By David Gould, President

Last week I expounded on the value proposition of SEM Agencies in the face of more increasingly more search tools that automate the executional aspects of search campaigns.

In a nutshell, marketers will require their search agencies to be more consultative and less hard core search executional in the future. Last week I rolled out the first of three ways to accomplish this.

Here are another two ways:

Branding/Awareness

The effectiveness of search as a branding and awareness mechanism is quickly being established as evidence continues to mount. As marketers increasingly turn to search for part of their branding solution, they’ll find that technology alone may be limited in its ability to deliver a satisfactory solution.

Most of today’s campaign management tools optimize toward direct response metrics (CPA, CPL, etc …). Branding and awareness campaigns are typically managed toward metrics not associated with direct response (page views, time on site, etc…).

The disconnect between campaign management tools and branding/awareness metrics requires human intervention to draw the right conclusions and properly apply them. Branding metrics are most commonly drawn from web analytics data, which brings me to my third and most important point.

The Forgotten Majority

Assuming an average search campaign sees 3% conversion on acquired clicks (for illustrative purposes). That means that 97% of the acquired traffic arrives and then disappears. This is the Forgotten Majority.

Current campaign management tools are designed to optimize to the 3% who convert by attempting to deliver more clicks like those 3%. In doing this, the tools may not only ignore the 97% but may actually try to avoid bringing them back through the elimination of keywords or copy. To really move the dial on search campaigns, marketers need to understand that 97% and optimize towards them while continuing to maximize the potential of the established 3%.

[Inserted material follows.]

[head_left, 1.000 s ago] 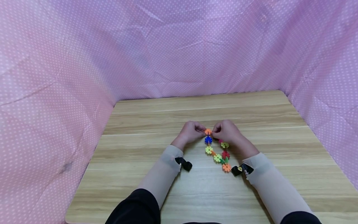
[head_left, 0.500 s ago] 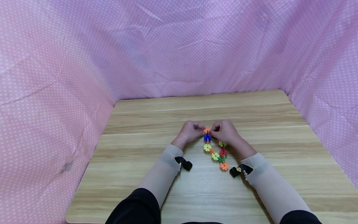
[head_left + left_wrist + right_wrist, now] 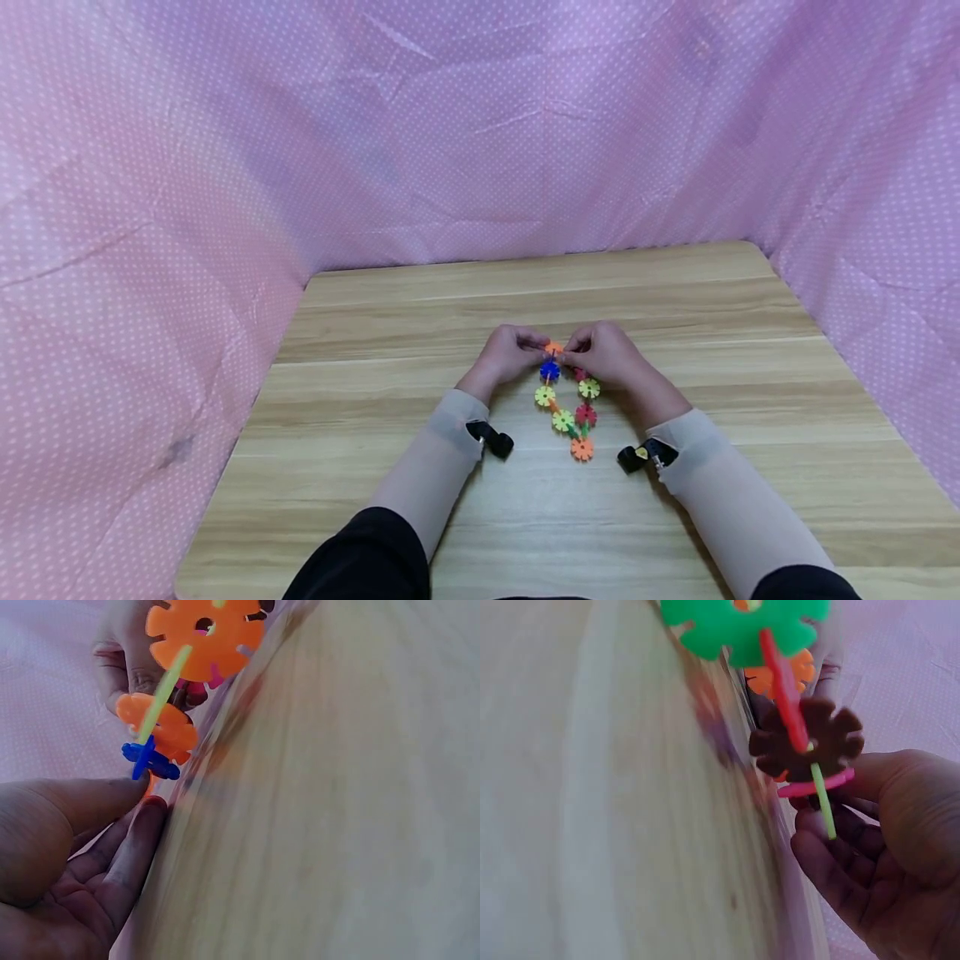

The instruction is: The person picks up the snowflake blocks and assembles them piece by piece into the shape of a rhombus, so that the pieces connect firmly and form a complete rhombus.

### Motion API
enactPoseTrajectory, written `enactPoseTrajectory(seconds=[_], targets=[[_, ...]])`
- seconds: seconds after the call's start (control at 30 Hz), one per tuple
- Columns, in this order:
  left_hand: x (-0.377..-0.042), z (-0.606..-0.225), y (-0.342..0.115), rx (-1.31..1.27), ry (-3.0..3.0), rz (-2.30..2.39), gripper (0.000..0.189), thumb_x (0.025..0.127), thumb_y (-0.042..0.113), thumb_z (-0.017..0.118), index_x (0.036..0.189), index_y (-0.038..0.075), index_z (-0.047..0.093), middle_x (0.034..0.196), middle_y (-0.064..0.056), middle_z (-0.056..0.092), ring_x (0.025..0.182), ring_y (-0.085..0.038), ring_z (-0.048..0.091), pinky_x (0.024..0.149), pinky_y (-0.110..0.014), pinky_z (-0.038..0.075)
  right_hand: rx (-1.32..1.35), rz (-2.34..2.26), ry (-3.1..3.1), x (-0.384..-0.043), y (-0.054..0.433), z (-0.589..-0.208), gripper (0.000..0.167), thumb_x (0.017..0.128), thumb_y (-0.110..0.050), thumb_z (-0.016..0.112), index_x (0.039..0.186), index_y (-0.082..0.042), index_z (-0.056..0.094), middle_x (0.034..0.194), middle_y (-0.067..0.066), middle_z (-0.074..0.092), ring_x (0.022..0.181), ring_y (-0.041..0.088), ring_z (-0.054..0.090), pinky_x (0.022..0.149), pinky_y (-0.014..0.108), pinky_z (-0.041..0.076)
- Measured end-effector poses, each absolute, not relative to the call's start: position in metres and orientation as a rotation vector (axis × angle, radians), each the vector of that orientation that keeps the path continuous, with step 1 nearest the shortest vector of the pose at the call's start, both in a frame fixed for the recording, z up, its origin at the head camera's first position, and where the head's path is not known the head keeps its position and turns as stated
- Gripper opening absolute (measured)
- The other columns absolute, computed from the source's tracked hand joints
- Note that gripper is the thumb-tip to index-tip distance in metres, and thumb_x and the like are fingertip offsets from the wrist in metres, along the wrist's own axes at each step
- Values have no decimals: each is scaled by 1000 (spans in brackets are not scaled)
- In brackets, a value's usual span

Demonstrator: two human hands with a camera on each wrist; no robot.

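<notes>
A loop-like chain of flower-shaped plastic discs (image 3: 544,396), in blue, yellow, orange, red and green, hangs between both hands above the table. My left hand (image 3: 513,354) pinches the orange disc (image 3: 554,347) at the chain's top end, just above the blue disc (image 3: 150,759). Opposite it, the right hand (image 3: 609,354) pinches the other end with thumb and fingers, by the pink disc (image 3: 817,785) and a brown disc (image 3: 806,742). The fingertips of the two hands are close together. Exactly where the two ends meet is hidden by the fingers.
The wooden table (image 3: 375,317) extends around the hands. Pink dotted cloth (image 3: 480,150) hangs behind the table and along its sides. A black wrist camera (image 3: 491,440) sticks out from the left sleeve, another black camera (image 3: 636,458) from the right one.
The lower part of the chain has swung to the left, its bottom orange disc most of all. Both hands stay nearly in place, still holding the chain's ends.
</notes>
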State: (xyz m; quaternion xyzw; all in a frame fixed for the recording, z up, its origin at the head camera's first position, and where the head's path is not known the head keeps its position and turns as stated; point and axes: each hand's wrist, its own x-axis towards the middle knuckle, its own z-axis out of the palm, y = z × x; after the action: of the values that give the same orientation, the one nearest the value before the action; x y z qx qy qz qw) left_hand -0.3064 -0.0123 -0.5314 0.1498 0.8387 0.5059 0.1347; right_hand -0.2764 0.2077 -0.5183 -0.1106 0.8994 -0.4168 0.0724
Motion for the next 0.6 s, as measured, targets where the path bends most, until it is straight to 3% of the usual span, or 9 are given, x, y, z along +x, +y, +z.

Somewhere in that 97% majority is a group, and arguably a large group, that was close to converting but didn’t. Let’s call them the “Fruit” (as in low hanging). Marketers need to understand the Fruit and why they didn’t convert.

Once that issue is addressed, the search campaign can be managed to drive more Fruit. This requires drawing insights from web analytics and again a deeper analysis and coordination than current search tools offer.

No doubt, technology based search tools are required to automate and run search campaigns efficiently and effectively, but they alone cannot take a campaign to the next level. They can optimize and maximize what they already have to work with, but it takes more than that to drive full integration of a search campaign into an overarching marketing strategy and to capture the full potential of a well executed search campaign.

I look forward to debating this topic with my colleagues on Thursday at the OMMA Global Conference in NY.